◆ YOUR ASSIGNMENT: Each line of the material holding the word "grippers" must be identified and copied.

◆ GIVEN DATA:
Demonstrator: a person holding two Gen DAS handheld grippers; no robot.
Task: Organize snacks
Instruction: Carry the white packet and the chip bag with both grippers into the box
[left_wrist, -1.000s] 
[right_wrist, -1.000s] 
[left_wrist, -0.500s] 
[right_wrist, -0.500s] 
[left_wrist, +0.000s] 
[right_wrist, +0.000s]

◆ EXPECTED OUTPUT:
Demonstrator: a person holding two Gen DAS handheld grippers; no robot.
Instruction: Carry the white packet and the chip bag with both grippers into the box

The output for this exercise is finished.